New submission from Nick Coghlan:
Issue 20404 points out that io.TextIOWrapper can't be used with binary
transform codecs like bz2 because the types are wrong.
By contrast, codecs.open() still defaults to working in binary mode, and just
switches to returning a different type based on the specified encoding (exactly
the kind of value-driven output type changes we're trying to eliminate from the
core text model):
>>> import codecs
>>> print(codecs.open('hex.txt').read())
b'aabbccddeeff'
>>> print(codecs.open('hex.txt', encoding='hex').read())
b'\xaa\xbb\xcc\xdd\xee\xff'
>>> print(codecs.open('hex.txt', encoding='utf-8').read())
aabbccddeeff
While for 3.4, I plan to just extend the issue 19619 blacklist to also cover
TextIOWrapper (and hence open()), it seems to me that there is a valid use case
for bytes-to-bytes transform support directly in the IO stack.

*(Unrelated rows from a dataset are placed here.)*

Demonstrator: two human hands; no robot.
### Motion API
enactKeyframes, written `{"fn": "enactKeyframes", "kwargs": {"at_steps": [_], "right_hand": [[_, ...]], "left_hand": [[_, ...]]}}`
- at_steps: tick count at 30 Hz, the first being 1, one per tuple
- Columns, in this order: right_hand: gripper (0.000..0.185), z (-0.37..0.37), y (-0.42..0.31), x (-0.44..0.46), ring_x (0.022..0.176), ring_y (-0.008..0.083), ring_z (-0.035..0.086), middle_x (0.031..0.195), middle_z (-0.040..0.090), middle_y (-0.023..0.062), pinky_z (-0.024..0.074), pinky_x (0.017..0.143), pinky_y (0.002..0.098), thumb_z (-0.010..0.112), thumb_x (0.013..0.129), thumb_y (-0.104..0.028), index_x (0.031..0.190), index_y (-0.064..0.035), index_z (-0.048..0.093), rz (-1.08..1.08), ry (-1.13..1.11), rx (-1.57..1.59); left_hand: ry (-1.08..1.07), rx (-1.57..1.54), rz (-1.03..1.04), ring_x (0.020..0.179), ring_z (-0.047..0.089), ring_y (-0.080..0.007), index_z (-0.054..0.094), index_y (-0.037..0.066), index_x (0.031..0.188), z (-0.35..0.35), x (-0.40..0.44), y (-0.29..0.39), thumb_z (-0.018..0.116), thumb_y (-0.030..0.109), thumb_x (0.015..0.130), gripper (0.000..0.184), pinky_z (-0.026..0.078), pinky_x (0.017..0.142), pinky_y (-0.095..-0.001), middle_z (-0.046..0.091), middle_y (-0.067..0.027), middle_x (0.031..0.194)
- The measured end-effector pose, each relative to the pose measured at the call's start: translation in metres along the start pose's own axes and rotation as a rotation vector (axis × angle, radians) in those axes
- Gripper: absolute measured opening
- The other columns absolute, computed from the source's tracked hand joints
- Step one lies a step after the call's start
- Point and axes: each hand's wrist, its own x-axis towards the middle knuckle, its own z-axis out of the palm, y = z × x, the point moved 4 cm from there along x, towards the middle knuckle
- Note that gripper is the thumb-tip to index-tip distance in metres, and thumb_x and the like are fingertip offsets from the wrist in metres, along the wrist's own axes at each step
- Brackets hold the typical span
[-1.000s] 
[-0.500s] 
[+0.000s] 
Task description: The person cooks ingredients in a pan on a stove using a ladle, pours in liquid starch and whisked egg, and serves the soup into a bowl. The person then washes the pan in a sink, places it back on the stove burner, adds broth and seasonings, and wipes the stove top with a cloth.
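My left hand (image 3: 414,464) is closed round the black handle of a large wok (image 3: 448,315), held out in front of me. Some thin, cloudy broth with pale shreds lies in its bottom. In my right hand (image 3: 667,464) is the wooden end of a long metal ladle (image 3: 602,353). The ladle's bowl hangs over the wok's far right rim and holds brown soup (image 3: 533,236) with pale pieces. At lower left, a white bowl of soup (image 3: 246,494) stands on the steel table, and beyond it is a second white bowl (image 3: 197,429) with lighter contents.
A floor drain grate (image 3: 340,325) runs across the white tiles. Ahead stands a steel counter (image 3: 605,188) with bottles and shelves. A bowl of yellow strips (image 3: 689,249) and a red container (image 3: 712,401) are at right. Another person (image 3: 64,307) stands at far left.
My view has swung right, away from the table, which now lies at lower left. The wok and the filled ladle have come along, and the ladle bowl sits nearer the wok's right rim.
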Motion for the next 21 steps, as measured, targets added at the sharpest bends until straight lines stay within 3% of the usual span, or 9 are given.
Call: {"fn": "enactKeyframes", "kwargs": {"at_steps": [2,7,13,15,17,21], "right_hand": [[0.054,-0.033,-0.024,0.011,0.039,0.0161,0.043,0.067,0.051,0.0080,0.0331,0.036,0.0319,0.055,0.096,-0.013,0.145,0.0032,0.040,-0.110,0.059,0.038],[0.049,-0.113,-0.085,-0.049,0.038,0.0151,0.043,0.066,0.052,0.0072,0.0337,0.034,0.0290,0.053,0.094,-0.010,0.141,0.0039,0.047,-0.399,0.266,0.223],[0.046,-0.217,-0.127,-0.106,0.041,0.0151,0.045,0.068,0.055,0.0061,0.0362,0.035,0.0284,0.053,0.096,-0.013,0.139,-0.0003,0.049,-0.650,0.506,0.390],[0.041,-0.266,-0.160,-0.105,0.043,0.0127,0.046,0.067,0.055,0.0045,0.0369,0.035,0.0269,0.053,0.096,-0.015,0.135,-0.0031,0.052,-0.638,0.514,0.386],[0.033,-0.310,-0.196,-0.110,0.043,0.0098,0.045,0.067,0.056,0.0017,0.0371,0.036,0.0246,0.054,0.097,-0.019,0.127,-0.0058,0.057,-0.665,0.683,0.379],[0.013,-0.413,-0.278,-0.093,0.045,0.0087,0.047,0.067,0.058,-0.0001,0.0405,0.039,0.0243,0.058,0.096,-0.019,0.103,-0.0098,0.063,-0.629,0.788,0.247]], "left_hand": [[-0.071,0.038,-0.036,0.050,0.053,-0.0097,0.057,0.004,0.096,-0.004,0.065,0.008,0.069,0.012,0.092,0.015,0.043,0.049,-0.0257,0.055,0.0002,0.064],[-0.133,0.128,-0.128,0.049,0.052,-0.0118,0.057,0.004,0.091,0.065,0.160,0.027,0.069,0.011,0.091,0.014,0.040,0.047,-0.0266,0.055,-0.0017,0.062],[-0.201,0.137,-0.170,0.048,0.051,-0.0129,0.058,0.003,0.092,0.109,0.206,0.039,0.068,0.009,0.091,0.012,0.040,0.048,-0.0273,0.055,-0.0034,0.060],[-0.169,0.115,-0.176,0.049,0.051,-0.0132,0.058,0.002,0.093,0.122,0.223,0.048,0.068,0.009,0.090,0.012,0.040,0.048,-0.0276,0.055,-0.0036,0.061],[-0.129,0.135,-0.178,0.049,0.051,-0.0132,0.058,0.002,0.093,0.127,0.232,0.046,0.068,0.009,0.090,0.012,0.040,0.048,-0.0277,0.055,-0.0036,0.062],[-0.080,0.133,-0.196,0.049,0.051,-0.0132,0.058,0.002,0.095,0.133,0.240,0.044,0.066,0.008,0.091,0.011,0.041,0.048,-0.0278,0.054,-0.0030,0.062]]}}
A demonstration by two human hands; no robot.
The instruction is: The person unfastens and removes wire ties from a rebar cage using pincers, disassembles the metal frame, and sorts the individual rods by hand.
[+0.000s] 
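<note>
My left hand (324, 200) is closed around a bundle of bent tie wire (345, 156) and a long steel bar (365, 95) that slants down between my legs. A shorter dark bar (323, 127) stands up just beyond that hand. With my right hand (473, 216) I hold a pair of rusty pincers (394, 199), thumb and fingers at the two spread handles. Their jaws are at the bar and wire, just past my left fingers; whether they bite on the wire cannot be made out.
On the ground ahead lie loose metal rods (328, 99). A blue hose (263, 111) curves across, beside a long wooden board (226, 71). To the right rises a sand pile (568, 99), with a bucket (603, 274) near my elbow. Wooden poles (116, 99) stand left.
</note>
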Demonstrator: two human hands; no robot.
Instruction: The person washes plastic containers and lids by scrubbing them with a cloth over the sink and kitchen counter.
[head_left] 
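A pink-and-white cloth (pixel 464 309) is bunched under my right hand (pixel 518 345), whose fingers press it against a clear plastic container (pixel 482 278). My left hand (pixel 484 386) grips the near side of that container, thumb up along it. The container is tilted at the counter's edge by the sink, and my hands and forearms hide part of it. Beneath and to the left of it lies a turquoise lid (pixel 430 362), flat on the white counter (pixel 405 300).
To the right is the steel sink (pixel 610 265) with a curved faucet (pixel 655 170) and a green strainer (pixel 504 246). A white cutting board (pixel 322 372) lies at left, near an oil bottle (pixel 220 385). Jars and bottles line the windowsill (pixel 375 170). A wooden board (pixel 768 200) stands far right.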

A PEP for 3.5 could propose:
- providing a public API that allows codecs to be classified into at least the
following groups ("binary" = memorview compatible data exporters, including
both bytes and bytearray):
- text encodings (decodes binary to str, encodes str to bytes)
- binary transforms (decodes *and* encodes binary to bytes)
- text transforms (decodes and encodes str to str)
- hybrid transforms (acts as both a binary transform *and* as a text
transform)
- hybrid encodings (decodes binary and potentially str to str, encodes binary
and str to bytes)
- arbitrary encodings (decodes and encodes object to object, without fitting
any of the above categories)
- adding io.BinaryTransformWrapper that applies binary transforms when reading
and writing data (similar to the way TextIOWrapper applies text encodings)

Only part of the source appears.